O ataque a Uerj é encarado também como um ataque também ao sistema de cotas do qual a universidade carioca é estandarte. “A Uerj tem um sistema avançado de cotas, é pioneira em nível nacional. Diversas outras universidades a imitaram até que isso virasse lei”, lembra Wadih Damous. “Se a Uerj for de fato extinta, sofrerão a educação, a universidade pública e o processo educacional brasileiro como um todo. Mas, quem vai pagar o preço maior serão os pobres, sobretudo os cotistas.

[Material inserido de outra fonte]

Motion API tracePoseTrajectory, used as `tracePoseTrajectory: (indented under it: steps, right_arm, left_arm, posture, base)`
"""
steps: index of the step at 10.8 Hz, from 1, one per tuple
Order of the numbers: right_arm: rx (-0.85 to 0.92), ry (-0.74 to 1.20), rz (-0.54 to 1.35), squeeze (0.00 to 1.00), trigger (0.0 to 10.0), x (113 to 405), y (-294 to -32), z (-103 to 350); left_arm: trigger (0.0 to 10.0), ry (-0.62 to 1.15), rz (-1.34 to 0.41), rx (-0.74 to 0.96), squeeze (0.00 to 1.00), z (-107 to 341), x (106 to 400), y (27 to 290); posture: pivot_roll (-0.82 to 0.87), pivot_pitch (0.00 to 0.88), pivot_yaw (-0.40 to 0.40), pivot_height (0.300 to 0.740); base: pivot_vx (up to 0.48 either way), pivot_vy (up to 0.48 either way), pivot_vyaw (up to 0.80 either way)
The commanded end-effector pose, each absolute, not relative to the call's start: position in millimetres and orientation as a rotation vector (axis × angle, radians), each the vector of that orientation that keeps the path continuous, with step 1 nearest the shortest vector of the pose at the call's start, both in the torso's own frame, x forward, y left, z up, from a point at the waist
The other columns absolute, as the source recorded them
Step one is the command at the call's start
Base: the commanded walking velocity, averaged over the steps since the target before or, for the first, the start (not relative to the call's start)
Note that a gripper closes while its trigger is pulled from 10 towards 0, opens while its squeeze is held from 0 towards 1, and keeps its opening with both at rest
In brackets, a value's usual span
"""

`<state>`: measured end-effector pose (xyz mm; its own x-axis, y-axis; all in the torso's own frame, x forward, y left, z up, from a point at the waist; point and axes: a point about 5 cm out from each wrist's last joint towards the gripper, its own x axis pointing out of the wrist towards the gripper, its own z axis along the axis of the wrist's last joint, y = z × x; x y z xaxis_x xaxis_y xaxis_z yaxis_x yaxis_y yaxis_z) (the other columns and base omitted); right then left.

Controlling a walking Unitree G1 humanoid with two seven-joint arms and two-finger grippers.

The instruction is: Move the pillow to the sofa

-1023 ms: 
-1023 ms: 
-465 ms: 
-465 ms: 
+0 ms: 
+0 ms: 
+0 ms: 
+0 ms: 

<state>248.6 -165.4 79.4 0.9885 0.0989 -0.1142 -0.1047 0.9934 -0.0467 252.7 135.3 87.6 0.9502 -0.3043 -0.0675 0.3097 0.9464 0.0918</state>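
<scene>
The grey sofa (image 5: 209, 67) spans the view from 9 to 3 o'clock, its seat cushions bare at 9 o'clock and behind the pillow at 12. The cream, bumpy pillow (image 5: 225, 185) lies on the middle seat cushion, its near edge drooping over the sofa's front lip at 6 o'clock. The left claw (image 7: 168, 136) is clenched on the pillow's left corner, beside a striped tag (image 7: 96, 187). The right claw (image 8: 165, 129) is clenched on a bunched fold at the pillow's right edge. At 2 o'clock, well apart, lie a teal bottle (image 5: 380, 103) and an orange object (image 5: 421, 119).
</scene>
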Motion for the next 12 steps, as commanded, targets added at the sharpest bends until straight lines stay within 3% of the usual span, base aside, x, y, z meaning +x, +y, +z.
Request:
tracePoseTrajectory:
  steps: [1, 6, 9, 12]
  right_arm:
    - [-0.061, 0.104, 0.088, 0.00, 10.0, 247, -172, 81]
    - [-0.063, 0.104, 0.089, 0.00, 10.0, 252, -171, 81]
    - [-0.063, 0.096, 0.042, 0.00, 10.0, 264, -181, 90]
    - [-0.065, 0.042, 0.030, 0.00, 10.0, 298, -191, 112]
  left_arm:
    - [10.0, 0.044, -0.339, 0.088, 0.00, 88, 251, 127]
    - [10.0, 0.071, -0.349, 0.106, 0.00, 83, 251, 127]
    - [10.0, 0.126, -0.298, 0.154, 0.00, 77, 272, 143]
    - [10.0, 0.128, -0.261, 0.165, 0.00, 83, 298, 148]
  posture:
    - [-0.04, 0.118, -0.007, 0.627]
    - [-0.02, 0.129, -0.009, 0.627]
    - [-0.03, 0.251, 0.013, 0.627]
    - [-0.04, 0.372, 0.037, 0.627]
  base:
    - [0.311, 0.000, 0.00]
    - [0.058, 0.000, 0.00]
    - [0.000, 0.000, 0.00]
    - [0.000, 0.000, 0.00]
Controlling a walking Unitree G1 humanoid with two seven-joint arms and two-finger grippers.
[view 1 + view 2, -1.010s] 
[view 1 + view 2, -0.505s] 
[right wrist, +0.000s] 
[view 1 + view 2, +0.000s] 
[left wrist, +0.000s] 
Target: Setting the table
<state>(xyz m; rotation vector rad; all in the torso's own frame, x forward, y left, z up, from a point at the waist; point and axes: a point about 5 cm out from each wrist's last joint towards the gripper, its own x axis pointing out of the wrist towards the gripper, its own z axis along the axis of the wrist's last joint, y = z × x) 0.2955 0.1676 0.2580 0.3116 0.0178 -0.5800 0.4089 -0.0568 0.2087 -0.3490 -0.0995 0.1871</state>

E, nós sabemos que do sistema de cotas saíram estudantes que se tornaram depois profissionais brilhantes.”

Pansera atesta a mudança no perfil demográfico da universidade: “Quem frequentou a Uerj nos anos 80 e 90 e esteve por lá nos últimos cinco anos sabe bem como a composição social e racial mudou. Não precisa olhar dados estatísticos, basta andar pelos corredores nas horas de intervalo. Uma mudança nítida aos olhos e muito positiva para a sociedade. A política de cotas foi um enorme passo no resgate histórico com a população marginalizada por tantos séculos”.

“Hoje a Uerj é uma universidade multifacetada, plural, colorida e com participação popular”, acrescenta Cortesão. Ele lembra que, mesmo antes das cotas, a universidade sempre teve como diferenciação o acesso facilitado aos estudantes mais pobres por ter metade de suas vagas ofertadas em cursos noturnos: “Os alunos trabalhavam de dia e encontravam na Uerj uma oportunidade de ensino de qualidade para realizar sua formação. Isso não era oferecido por nenhuma outra universidade pública no Brasil”.